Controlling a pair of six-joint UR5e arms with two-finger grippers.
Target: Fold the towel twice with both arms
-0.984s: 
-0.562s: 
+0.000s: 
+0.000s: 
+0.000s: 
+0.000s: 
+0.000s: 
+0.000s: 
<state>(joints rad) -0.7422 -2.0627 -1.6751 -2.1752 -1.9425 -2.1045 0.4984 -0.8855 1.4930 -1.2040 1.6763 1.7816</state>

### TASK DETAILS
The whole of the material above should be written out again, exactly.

### RESPONSE
Controlling a pair of six-joint UR5e arms with two-finger grippers.
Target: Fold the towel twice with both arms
-0.984s: 
-0.562s: 
+0.000s: 
+0.000s: 
+0.000s: 
+0.000s: 
+0.000s: 
+0.000s: 
<state>(joints rad) -0.7422 -2.0627 -1.6751 -2.1752 -1.9425 -2.1045 0.4984 -0.8855 1.4930 -1.2040 1.6763 1.7816</state>

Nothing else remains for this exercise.